Effective screening requires
standardised, well-established test methods that provide
accurate results and can be replicated by different
laboratories. Since biomolecular diagnostic techniques are
relatively new to aquatic animal health, we currently lack
standardized procedures for their application in this area.
This means that, although these tools may be more sensitive
and specific than traditional techniques, there are problems
with the ability to accurately interpret results.

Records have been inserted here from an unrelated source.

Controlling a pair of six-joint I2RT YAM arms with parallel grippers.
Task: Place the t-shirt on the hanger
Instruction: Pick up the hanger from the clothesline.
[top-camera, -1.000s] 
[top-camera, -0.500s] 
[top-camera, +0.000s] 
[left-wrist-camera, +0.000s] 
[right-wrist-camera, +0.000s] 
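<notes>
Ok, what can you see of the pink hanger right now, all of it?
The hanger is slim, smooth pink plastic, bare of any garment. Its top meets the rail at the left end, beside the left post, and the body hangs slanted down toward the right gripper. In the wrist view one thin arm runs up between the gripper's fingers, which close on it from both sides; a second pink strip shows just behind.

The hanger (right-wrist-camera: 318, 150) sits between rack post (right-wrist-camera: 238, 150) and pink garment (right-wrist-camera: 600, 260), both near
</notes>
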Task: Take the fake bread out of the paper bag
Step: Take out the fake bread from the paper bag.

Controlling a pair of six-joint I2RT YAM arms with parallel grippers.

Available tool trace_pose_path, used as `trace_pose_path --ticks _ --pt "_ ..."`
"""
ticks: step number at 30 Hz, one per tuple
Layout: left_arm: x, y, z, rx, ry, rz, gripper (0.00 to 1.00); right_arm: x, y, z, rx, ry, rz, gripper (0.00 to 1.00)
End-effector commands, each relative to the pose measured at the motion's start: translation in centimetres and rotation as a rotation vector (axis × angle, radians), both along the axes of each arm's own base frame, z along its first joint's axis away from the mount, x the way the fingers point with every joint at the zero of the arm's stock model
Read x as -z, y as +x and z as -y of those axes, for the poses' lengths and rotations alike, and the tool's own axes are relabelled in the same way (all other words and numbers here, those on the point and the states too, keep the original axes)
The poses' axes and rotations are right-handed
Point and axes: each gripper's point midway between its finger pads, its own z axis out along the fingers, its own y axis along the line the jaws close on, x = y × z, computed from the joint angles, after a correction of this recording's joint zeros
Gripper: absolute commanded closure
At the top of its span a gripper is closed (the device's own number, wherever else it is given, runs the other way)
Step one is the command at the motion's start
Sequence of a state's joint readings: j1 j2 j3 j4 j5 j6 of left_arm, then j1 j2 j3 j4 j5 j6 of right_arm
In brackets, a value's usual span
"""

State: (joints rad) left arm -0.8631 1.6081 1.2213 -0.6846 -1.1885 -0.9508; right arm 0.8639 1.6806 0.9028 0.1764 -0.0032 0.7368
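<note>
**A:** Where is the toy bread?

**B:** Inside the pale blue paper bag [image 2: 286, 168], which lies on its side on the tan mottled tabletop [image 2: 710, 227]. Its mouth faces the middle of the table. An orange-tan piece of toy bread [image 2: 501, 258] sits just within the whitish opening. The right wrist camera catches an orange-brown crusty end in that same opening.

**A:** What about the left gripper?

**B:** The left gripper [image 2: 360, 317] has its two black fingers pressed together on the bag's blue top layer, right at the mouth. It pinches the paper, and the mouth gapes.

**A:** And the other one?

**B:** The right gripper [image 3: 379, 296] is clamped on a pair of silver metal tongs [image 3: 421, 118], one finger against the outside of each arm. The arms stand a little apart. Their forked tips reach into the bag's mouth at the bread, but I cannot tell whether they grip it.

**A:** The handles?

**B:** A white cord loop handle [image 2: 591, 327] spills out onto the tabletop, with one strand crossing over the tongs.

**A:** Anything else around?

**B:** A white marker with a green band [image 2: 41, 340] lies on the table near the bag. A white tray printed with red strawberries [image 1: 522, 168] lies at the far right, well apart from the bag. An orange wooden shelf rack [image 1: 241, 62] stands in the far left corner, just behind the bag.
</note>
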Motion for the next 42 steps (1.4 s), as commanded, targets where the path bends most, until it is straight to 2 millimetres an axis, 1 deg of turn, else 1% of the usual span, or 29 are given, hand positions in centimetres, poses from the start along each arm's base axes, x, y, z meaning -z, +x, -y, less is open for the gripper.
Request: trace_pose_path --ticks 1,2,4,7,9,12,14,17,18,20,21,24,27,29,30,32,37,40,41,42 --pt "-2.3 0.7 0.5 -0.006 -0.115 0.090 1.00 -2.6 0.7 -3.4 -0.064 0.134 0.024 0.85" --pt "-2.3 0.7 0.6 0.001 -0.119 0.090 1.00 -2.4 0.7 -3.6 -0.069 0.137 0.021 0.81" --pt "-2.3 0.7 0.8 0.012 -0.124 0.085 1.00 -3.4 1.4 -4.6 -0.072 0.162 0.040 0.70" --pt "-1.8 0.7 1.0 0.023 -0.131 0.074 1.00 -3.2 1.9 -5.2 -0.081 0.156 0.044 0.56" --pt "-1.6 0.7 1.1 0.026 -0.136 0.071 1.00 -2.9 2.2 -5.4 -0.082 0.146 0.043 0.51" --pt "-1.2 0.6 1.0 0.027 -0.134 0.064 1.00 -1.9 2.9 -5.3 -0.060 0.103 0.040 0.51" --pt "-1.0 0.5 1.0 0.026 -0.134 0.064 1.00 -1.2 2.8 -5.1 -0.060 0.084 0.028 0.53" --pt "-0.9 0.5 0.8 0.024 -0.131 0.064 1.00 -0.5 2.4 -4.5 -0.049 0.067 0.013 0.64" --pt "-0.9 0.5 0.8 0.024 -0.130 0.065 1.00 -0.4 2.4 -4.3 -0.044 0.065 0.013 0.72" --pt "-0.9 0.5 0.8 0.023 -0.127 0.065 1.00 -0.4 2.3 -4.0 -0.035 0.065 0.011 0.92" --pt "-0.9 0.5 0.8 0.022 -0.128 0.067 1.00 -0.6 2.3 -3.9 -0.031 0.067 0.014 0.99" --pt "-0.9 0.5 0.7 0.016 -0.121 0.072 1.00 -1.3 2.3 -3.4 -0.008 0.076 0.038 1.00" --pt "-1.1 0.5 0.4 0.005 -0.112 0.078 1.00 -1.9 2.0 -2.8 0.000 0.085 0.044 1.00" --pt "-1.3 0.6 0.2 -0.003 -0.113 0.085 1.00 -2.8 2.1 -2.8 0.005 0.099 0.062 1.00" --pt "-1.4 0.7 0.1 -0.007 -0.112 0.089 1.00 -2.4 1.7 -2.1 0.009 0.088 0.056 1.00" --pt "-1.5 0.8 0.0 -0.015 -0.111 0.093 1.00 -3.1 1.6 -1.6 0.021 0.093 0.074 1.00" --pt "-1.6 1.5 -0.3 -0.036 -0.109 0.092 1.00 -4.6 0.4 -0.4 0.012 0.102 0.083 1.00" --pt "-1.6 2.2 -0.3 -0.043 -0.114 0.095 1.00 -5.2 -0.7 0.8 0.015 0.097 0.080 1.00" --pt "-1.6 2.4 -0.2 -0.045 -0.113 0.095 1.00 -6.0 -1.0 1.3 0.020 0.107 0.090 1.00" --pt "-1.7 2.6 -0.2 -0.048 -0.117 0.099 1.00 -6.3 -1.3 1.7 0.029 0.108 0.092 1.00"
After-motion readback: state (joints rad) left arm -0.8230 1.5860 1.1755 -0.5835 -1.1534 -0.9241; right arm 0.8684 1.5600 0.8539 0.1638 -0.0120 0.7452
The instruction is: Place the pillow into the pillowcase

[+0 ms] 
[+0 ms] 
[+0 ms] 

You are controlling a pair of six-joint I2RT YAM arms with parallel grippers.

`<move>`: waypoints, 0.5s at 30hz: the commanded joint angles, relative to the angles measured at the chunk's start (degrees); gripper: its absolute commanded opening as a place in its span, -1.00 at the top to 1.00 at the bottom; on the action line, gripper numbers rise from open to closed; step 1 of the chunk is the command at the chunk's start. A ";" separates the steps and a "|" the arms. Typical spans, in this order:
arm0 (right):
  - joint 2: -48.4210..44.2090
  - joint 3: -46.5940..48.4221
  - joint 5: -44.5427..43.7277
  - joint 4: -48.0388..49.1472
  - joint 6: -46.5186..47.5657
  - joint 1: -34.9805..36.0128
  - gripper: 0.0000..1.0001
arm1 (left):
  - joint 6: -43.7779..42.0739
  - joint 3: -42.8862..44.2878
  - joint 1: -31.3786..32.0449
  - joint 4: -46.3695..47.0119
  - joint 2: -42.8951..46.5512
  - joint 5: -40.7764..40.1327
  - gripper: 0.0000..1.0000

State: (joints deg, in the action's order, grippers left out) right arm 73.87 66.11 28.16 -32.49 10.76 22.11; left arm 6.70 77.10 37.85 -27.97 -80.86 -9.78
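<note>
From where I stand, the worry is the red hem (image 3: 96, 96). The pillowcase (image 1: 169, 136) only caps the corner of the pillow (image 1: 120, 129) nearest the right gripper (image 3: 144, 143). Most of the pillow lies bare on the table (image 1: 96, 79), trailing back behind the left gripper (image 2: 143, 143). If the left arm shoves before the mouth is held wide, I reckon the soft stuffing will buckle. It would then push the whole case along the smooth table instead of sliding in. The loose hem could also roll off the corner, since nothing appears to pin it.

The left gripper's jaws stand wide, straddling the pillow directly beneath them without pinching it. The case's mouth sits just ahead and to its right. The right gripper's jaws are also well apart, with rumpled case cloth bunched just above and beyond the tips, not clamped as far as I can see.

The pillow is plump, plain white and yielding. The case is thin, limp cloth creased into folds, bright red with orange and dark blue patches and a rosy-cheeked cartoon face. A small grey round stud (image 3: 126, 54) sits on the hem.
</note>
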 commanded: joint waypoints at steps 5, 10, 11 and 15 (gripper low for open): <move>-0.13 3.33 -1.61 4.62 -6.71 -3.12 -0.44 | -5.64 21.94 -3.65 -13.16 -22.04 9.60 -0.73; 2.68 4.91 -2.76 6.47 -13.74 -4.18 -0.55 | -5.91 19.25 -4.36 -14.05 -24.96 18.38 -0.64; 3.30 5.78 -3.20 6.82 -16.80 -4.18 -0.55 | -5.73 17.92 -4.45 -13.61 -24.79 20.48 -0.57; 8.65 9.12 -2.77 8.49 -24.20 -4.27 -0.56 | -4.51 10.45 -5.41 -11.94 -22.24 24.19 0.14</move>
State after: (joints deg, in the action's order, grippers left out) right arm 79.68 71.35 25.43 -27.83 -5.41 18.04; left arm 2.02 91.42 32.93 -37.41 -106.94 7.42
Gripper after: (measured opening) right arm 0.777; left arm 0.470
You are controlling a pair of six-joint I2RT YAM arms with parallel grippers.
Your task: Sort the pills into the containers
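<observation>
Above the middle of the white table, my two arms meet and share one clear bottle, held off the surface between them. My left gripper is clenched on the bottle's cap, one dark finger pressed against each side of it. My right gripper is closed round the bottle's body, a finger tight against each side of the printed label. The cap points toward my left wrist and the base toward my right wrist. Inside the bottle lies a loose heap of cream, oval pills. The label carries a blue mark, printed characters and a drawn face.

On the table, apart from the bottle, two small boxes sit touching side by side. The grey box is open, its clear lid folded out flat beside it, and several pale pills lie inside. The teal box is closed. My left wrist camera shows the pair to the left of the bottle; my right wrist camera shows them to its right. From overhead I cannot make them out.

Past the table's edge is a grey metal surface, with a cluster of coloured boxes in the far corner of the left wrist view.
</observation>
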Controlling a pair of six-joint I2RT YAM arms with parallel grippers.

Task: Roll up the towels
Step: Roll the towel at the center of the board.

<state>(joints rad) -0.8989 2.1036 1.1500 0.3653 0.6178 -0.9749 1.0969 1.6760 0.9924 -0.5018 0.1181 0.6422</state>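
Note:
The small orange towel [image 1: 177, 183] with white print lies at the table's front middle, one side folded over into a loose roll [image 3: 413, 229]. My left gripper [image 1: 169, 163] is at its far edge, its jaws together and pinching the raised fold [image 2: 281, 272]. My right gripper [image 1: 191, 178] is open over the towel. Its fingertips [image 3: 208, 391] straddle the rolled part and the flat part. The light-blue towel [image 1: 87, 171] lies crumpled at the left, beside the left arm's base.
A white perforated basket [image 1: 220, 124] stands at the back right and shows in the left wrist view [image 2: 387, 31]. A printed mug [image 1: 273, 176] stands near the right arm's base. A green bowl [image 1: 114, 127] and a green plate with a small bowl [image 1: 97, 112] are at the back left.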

The potential impact of mis-interpretation
of results from these techniques is serious – false negative
results could mean that pathogens escape detection and get
transferred to a new area. Conversely, false positives could
result in emergency disease controls being wasted on healthy
fish or shellfish. Also, accurate differentiation between
benign and infectious agents could help prevent unnecessary
restrictions on the movement of aquatic animals. This is
especially significant for international trade in live and
fresh aquatic animal products. Canada’s ability to sell fish
and shellfish products internationally could be hampered if we
cannot prove that the products are disease-free and do not
represent a threat to cultured and wild fish and shellfish in
the importing country.
These are the issues that
researchers at Fisheries and Oceans Canada (DFO) are seeking
to resolve by establishing ‘validation protocols’ for
molecular-based technique being developed to detect and
identify fish and shellfish pathogens. Validation protocols
are guidelines that clearly define the steps required to
ensure that any molecular probe developed meets the needs of
the intended user with respect to both sensitivity (ability to
detect small traces of infectious agent) and specificity
(ability to distinguish significant pathogens from benign
relatives). These protocols are essential for the protection
of both the probe developers, and their clients, from mis-application
and mis-interpretation of the probe results.
The research plan
Researchers need to know the
answers to a number of questions to validate the applicability
of molecular probes for disease detection, including:
- is the technique
user-friendly and readily transferable from laboratory to
laboratory?
- are positive results
consistent with positive results obtained from other
methods?
- are positive results (from
the new technique) that correlate with negative results
(obtained using traditional techniques) due to greater
sensitivity of the new technique or because of other
reasons?
- similarly, what are the
reasons for negative results (from the new technique) that
correlate with positive results (obtained using traditional
methods)?
- do variations in probe
preparation and storage and tissue sample preparation and
storage affect the consistency of results?
To answer these and other
questions, researchers are developing draft validation
protocols and are starting trials with existing nucleic acid
probes. Once the procedures are refined in the laboratory,
field validation will begin. Nucleic acid probes that are
currently available will be tested on samples taken from the
relevant fish or shellfish species. Some of these samples will
be known to contain pathogens and others will be known to be
pathogen-free. The samples will be widely varied, taken for
example, at different stages of host development, collected
during different seasons to see if results differ with age,
environmental conditions and other factors. In addition, they
will be checked against a variety of unrelated aquatic
species. Results will be cross-checked with traditional
methods for accuracy and consistency. These tests will result
in a validation protocol which will be refined and developed
as new probes for additional pathogens become available, and
undergo the verification process.
Benefits of this research
The development of reliable and
replicable procedures for using molecular-based tools to
screen and diagnose disease in fish and shellfish will bring
about a number of benefits. These include:
- more effective disease
surveillance and management in wild and cultured fish and
shellfish, and, therefore, a healthier resource;
- earlier detection of finfish
diseases, and therefore, reduced reliance on drug treatments
(there are no therapeutants for use against most shellfish
diseases);
- more security for coastal
communities that depend on aquatic animals for sustainable
food production and income; and,
- the removal of potential
disease-related barriers to international trade in aquatic
animals and their products.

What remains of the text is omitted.